The Fed has not exercised independent or prudent judgment in the last few decades. Instead, it has proven itself effective at two tasks: financing government spending and managing crises. The former is precisely what President Trump wants Powell to do. If Powell won’t, then Trump simply wants to substitute another servant of the Treasury’s will.

The Fed has earned its bad reputation. Todd Sheets’s book 2008: What Really Happened argues that the Fed errantly held interest rates at historically low levels in the 2000s, which significantly contributed to the housing crisis. The exceptionally low rates were maintained through 2022, alongside an ongoing quantitative-easing program that began in the aftermath of the financial crisis. That program entailed the Fed purchasing government and various mortgage-backed securities to inject liquidity into the US economy to keep rates low. This has since presented significant challenges for the Fed in managing member bank accounts, which it credits when purchasing bonds or securities from these banks.
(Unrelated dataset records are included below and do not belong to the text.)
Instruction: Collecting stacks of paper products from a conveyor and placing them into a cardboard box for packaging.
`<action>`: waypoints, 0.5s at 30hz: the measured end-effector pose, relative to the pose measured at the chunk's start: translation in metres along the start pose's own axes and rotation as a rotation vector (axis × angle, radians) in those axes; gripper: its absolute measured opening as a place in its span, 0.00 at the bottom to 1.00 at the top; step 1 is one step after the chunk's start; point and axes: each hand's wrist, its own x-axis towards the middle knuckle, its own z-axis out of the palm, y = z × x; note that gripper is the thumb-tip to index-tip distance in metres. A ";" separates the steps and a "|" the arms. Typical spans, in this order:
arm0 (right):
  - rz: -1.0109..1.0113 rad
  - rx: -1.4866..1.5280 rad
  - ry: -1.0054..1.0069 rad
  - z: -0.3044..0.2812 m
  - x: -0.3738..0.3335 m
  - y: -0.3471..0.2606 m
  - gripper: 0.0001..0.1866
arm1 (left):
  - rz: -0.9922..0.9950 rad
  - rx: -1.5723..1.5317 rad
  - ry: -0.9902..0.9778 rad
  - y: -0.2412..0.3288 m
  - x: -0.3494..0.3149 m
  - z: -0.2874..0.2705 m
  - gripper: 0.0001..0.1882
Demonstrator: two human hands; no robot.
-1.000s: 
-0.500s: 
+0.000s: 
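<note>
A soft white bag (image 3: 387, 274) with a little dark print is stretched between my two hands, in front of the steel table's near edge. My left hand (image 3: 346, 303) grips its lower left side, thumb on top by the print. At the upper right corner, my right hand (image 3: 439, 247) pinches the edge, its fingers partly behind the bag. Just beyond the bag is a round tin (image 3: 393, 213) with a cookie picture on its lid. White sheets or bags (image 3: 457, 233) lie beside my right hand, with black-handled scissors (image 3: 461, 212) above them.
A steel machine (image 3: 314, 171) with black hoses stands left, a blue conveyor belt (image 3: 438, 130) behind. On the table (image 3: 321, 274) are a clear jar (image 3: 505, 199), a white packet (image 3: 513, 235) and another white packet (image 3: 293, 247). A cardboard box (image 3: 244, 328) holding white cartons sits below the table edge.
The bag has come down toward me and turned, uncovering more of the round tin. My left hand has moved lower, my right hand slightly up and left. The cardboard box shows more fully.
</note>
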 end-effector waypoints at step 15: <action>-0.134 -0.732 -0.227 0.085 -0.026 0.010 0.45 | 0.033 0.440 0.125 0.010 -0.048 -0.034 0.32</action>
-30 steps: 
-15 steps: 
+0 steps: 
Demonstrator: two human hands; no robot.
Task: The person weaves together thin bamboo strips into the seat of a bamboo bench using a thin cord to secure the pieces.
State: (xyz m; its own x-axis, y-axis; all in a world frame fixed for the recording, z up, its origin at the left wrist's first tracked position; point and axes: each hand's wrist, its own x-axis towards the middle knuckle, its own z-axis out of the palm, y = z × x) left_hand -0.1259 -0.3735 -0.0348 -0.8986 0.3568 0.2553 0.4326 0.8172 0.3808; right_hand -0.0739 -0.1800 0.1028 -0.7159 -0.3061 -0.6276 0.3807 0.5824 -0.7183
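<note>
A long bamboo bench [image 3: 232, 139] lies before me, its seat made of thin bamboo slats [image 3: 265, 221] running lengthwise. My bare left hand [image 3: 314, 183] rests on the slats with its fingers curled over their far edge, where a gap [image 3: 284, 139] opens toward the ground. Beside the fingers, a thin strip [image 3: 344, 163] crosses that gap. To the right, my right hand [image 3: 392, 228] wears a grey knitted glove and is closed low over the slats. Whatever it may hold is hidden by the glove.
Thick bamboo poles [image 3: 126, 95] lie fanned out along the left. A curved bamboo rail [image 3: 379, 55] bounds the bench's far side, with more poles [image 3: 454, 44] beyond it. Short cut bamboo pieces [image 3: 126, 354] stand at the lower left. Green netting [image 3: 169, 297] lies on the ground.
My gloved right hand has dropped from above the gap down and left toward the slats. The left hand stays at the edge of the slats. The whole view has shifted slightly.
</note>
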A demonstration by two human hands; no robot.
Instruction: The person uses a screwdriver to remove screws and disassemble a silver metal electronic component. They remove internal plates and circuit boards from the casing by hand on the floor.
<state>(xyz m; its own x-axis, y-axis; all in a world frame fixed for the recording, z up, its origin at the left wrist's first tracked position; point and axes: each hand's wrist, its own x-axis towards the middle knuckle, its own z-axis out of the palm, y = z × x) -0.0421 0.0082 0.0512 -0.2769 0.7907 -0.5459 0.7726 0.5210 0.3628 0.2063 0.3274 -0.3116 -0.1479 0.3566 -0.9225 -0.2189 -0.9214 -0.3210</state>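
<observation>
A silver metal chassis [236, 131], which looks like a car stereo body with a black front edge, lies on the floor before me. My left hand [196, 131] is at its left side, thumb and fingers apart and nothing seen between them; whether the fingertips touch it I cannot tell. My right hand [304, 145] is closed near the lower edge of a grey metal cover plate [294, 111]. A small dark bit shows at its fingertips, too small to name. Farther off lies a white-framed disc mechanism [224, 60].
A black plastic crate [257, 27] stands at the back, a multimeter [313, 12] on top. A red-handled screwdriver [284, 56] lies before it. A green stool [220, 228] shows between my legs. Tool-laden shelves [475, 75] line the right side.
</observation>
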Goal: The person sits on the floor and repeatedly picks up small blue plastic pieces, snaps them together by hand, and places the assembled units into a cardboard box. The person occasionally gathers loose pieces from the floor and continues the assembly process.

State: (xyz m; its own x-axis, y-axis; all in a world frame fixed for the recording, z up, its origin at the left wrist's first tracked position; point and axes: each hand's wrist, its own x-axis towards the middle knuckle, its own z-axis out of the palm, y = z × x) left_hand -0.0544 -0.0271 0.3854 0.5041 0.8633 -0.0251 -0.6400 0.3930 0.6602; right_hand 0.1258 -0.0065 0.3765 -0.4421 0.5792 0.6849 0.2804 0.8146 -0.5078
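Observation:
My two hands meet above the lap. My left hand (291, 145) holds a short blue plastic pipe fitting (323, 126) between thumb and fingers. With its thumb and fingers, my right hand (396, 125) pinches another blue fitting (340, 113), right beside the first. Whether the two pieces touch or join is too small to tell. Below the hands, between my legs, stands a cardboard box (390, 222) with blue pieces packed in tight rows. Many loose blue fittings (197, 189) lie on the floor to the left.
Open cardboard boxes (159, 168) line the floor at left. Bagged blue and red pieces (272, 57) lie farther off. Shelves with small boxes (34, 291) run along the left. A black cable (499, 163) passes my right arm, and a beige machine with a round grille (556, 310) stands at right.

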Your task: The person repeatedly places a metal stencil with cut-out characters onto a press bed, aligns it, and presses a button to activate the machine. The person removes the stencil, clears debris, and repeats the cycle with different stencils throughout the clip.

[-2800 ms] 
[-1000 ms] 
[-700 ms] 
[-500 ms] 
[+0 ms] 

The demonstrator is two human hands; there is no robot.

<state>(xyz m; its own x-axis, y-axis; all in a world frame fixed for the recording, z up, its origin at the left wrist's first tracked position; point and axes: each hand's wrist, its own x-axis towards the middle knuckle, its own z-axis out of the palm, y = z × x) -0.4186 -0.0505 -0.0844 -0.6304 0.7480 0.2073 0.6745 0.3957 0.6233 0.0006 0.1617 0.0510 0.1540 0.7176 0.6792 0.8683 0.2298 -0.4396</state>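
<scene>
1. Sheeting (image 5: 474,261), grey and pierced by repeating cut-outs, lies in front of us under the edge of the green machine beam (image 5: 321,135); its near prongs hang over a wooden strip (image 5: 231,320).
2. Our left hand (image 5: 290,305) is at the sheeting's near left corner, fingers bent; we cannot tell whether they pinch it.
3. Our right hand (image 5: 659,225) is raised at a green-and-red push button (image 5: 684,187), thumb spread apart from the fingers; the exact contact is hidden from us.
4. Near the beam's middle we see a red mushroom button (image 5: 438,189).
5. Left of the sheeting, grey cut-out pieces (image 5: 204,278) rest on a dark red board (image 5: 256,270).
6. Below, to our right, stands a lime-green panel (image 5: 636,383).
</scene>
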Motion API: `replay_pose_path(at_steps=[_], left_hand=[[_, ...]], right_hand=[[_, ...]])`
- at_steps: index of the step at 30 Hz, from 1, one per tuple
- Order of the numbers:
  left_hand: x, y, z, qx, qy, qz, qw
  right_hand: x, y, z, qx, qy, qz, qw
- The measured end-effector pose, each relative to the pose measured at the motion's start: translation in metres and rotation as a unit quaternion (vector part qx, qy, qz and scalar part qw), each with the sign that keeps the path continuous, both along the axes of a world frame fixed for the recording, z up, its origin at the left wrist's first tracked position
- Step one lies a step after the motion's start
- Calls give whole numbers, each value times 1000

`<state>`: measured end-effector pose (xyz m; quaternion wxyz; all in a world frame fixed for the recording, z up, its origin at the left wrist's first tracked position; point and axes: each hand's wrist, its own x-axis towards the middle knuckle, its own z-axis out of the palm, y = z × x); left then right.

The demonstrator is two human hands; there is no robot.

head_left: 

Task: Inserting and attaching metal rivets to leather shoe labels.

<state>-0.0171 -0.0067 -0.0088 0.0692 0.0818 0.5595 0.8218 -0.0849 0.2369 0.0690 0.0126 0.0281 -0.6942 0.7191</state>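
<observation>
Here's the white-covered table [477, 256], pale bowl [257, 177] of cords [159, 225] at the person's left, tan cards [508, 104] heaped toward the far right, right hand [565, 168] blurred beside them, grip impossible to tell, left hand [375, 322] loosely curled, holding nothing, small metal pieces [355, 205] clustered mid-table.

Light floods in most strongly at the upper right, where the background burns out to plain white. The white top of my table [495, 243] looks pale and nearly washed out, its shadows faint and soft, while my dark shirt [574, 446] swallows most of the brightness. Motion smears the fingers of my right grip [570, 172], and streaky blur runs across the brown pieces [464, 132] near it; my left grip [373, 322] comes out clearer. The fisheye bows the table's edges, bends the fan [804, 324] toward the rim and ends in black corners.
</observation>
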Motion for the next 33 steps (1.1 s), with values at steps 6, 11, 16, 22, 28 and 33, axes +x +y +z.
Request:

Because the Fed then needs those same banks to refrain from lending or investing that money in the overall economy, which can result in inflation, the Fed’s solution has been to pay interest on reserve account balances held by these member banks in its various regional banks. And the regional banks have been happy to comply with this painless procedure for earning money on capital, risk-free. The amount paid to banks between 2022 and 2024 now totals over $420 billion.

Owing to this and other expenses, including dividend payments and interest on repurchase agreements, the Fed’s actual financial position has deteriorated remarkably over the last two decades. The central bank is now a massive liability. Banking experts Paul Kupiec and Alex Pollock argue that a standard audit of the Fed’s books would reveal that the bank counts losses as assets, contrary to accounting practices across the federal government. It conceals that it is operating with liabilities of $185 billion more than it owns in capital assets. The Fed must borrow this amount in taxpayer dollars, which, according to Kupiec and Pollock, is not authorized by the law.

Rather than cries for false independence or vilification of the president, we need Congress to reassert its legitimate control over a poorly performing Fed. No institution in our government is above the people’s accountability.